Digital War On Poverty

For a free marketeer like me, the ghastly poverty of the world is a nightmarish challenge. If the world were a free market, the only poor people would be the lazy or the incompetent. Sadly, that's not the case. Poverty is a rut, hard to get out of, and a challenge to the best of abilities. The poor are often enterprising and resourceful, but are defeated by a system that protects entrenched interests, mostly in the garb of pro-poor policies. Indian experience has shown that IT is one way of bypassing crippling regulation and enabling enterprise. Kenya shows another way technology can be liberating. As I heard in this story by BBC's Digital Planet.
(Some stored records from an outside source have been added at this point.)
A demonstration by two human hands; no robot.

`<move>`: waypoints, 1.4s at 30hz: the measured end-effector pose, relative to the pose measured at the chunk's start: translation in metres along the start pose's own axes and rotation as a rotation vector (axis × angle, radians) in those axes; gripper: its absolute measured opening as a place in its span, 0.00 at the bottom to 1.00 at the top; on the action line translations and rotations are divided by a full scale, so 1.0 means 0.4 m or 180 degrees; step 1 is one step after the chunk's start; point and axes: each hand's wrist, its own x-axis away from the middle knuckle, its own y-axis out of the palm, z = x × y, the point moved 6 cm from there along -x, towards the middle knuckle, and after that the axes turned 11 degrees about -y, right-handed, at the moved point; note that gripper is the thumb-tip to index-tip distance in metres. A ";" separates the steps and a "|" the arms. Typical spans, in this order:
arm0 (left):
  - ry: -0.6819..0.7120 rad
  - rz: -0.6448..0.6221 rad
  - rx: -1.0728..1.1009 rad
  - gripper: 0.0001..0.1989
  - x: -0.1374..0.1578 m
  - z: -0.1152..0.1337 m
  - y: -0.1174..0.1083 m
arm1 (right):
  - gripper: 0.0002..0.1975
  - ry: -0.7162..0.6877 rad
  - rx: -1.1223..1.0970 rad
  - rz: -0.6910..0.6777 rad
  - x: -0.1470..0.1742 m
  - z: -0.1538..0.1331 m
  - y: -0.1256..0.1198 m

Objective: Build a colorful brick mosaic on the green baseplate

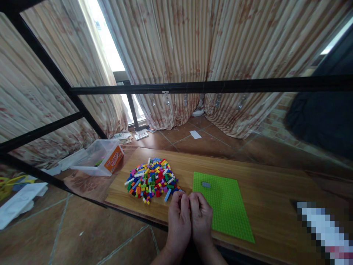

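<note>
wooden board [275, 198] before me | green studded baseplate [228, 209] right | multicoloured toy-brick heap [153, 180] left | my left hand [179, 211] and right hand [202, 211] together, fingers curled; i can't tell if they grasp anything | gray brick [206, 184] near baseplate's far left corner

Brick heap [153, 178]: small plastic building pieces in red, blue, yellow, green, white, orange and purple, unsorted, lying at mixed angles and overlapping; piled highest toward the middle, with stray pieces around the rim. One long blue brick [167, 195] lies at the heap's near right edge. Baseplate [226, 206]: bright green, four-sided, studded across its surface, lying flat to the right of the heap and apart from it; near left portion obscured. Grey brick [206, 184]: single, oblong, on the baseplate near its far left corner; whether pressed onto the studs cannot be determined.
</note>
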 end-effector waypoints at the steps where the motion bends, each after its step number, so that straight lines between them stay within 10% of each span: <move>1: 0.0005 0.0021 0.0025 0.14 -0.001 -0.001 0.002 | 0.19 0.0006 -0.0004 0.0031 0.000 0.003 0.000; 18: -0.0114 0.0229 0.0533 0.16 -0.021 -0.023 0.011 | 0.17 0.0623 -0.0574 0.0696 -0.026 0.024 -0.008; 29: -0.0508 0.0268 0.0993 0.20 -0.043 -0.041 -0.019 | 0.12 0.2363 -0.2051 0.0715 -0.001 0.111 0.055; 42: 0.0253 0.0213 -0.0709 0.16 -0.046 -0.003 -0.014 | 0.25 0.1585 -0.0535 -0.0211 -0.047 0.099 0.040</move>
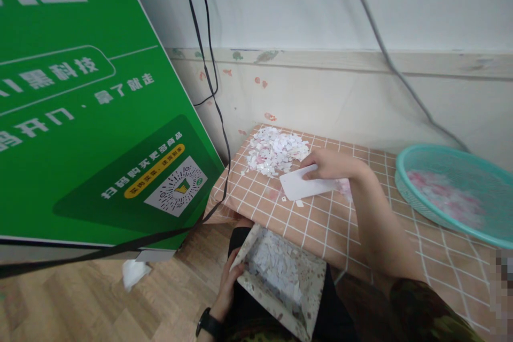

Kenya is not an ideal nation. Most people don't have a bank account, roads are not particularly safe, and the distances are substantial. And a large proportion of population depends on buying and selling goods for relatively small amounts, or remittances from people in larger cities. Without bank accounts and safe roads, it meant a greater risk, bigger cost, and therefore less business. Not any more. The largest "bank" in Kenya today is Safaricom, a telecom operator. They started a mobile money transfer service in 2007, and today its so widely used that a survey shows 83% say they will be worse off without it. (Link here)
Its called m-pesa, and it works with a combination of kiosks and text messaging. Reducing the cost, time and risk of transaction removes the inefficiency introduced by the government. That's a small step towards lower poverty. It has the generated interest from CGAP and Gates foundation, amongst others, and there is a huge likelihood of replicating its success else where. (Like Afganistan, and Pakistan).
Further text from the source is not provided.